## [TASK INSTRUCTIONS]
An exact copy of the data below is needed; please leave out any pictures.
>>>
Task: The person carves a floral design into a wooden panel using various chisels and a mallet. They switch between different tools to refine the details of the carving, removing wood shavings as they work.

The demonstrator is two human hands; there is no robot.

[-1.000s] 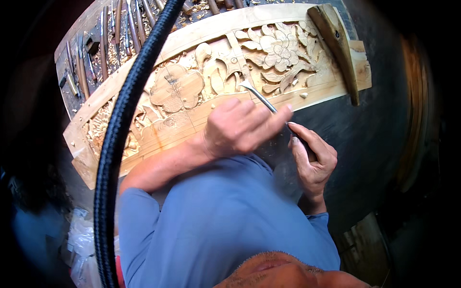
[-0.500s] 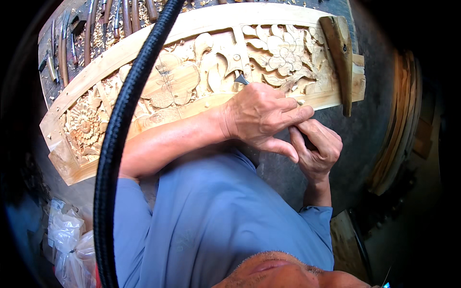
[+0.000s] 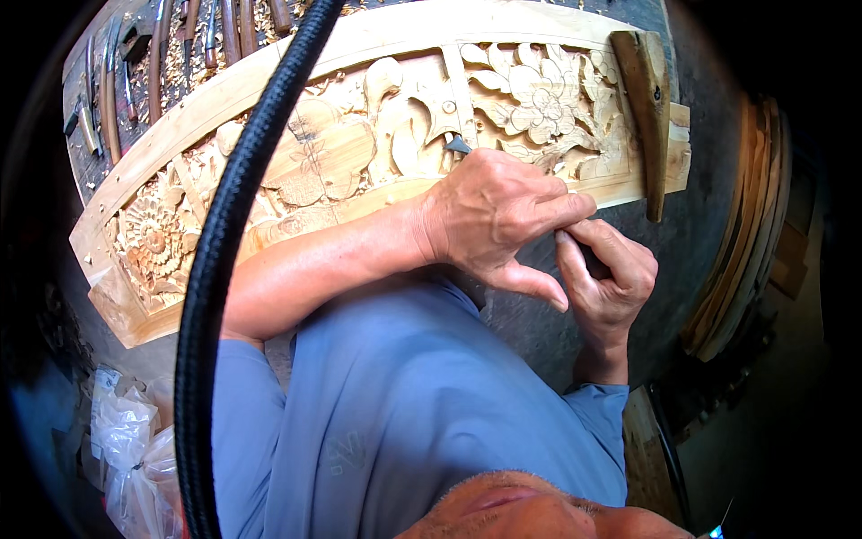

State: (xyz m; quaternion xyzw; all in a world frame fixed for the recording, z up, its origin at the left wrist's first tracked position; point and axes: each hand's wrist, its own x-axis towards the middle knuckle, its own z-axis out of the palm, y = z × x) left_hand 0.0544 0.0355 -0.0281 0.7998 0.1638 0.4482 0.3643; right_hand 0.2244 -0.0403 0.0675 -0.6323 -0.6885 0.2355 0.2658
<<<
## [EXERCISE SOLUTION]
Task: The person carves a floral design into a wooden panel using various chisels and a mallet. They switch between different tools to refine the details of the carving, removing wood shavings as they work.

The demonstrator is two human hands; there is no robot.

[-1.000s] 
[-0.500s] 
[+0.000s] 

State: (xyz m; quaternion xyzw; all in a world frame fixed for the recording, z up, its origin at the left wrist's first tracked position; point and axes: each hand's wrist, its own x-axis towards the middle knuckle, its own z-axis out of the palm, y = z × x) left_hand 0.0544 0.0355 -0.0281 0.7998 0.1638 0.4482 0.3643; right_hand 0.2244 -0.0403 0.0675 -0.6323 -0.6885 0.2355 0.2658

That finishes the exercise.